Lady Hester Stanhope

Hester Lucy Stanhope ( born March 12, 1776 in Kent, † June 23, 1839 ) was an adventuress. Fabled and eccentric she ruled over a local "empire" in the Druze mountains of Lebanon.

Hester Stanhope was the daughter of the liberal politician and inventor Charles Stanhope, 3rd Earl Stanhope. Her grandfather was the Earl of Chatham, her uncle, British Prime Minister William Pitt the Younger, in which she was housekeeper later. From his father, it is said, had met her sharp intellect and her taste for eccentricity, in Downing Street, she learned power and intrigue.
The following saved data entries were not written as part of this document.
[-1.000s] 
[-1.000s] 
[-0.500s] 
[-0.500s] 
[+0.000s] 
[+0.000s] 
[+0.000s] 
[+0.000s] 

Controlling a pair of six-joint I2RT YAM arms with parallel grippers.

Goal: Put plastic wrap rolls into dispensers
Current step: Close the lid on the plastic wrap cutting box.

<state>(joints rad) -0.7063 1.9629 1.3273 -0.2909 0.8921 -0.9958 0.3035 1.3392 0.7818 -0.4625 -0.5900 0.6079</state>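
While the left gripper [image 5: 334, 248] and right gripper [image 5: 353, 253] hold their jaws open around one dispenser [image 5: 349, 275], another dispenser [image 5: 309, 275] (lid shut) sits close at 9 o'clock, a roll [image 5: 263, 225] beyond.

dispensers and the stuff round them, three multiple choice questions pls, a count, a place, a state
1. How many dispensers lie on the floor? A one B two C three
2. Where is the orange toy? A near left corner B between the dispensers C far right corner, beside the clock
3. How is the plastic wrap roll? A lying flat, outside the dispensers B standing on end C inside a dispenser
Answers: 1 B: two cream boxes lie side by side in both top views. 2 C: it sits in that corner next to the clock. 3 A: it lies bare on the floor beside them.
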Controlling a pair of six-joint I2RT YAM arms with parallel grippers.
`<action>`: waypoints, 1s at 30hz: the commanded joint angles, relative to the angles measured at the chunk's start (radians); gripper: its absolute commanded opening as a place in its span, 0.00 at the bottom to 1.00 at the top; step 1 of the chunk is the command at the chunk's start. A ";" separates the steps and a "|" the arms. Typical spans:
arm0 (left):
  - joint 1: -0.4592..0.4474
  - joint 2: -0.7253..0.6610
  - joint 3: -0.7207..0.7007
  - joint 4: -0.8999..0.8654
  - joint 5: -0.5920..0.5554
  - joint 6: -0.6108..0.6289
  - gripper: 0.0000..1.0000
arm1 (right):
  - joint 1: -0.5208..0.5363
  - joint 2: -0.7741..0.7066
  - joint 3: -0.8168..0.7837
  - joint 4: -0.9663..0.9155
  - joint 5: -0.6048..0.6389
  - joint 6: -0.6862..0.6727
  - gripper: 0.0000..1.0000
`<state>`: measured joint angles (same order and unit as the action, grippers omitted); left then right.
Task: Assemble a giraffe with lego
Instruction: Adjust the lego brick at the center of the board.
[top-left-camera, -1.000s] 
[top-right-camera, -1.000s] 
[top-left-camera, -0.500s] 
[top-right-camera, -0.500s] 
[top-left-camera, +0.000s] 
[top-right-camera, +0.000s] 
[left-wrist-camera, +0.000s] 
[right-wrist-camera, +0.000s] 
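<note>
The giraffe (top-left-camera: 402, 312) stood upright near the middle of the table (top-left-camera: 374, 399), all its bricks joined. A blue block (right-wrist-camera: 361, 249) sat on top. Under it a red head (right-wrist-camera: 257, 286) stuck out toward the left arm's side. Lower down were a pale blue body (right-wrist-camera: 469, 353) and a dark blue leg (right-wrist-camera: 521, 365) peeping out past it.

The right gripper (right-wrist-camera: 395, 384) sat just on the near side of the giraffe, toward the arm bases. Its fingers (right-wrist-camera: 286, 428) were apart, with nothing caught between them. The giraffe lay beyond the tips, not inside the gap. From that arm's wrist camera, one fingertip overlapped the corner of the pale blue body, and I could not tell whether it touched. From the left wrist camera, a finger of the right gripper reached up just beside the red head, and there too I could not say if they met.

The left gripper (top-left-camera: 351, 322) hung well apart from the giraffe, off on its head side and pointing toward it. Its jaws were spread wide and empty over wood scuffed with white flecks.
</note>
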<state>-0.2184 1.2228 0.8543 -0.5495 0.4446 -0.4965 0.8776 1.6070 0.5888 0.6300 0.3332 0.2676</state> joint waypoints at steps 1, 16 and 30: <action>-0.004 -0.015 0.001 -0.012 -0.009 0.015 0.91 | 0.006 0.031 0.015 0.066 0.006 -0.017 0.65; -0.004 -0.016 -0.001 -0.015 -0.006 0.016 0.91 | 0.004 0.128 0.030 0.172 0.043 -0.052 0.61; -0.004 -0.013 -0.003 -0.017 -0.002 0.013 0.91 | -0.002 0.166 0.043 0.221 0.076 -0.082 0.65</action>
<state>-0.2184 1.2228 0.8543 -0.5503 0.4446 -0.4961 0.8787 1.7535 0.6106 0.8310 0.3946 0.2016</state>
When they lost their prominent position in 1806 after the untimely death of Pitt, she liked all this not to miss, and moved as one of the adventurers of the early modern period to the East. In Lebanon, where from 1810 in an abandoned mountain monastery until her death, so for nearly three decades, ruled and lived, it was Europe's " Queen of the Desert " and "Mystery Lady of the Orient ".

She was the first Western woman who walked into Palmyra and was celebrated by the Bedouin tribes as new Zenobia. On their fortified headquarters in Joun near Sidon, today " Deir it Sitt " ( Fountain of the mistress ) are called the remains, they schemed against Emir Bashir II, the Sublime Porte in Constantinople Opel, the Governor of Tripoli Mustafa Agha Babar, and a variety of Druze factions.

Gradually they built the old monastery of Joun to, fastened it again, planted an exotic garden and the rarest trees. The water it had to be dragged up hour's walk the mountain. Surrounded by pseudoorientalischem pageantry and 24 cats from which they each then assigned a two zodiac signs that she received from time to time European Globetrotter, including Alphonse de Lamartine and Hermann von Pueckler. A Napoleonic officer was her favorite. In her stall thoroughbred horses, including a white foal on which they thought einzureiten in Jerusalem stood. Robber chieftains entered at night and through the escape door to her property with secret messages, whole mountain tribes sought protection behind their walls. Once set fire to a village, while dozens of residents should be killed. The English company press pursued and printed their escapades. But it was not only increasingly aloof, but also sick and weak. In addition, she had hopelessly over-indebted. Gradually, they sold their inventory and had to lay off their staff. She died lonely. The British Consul, who came hergereist upon the message of Beirut found, leave the place and Lady Hester with nothing but her jewelry on the body. He had them buried nearby under mulberry - figs.

Bibliography

  • Your personal physician Charles Meryon 1845, wrote her " memoirs " ( Memoirs of the Lady Hester Stanhope, London, H.Colburn 1845).
  • Neapolitan describes in his writings a visit to the Deir it Sitt.
  • In André Maurois ' Byron biography it appears.
  • Colin Thubron writes of her in a Lebanon Guide.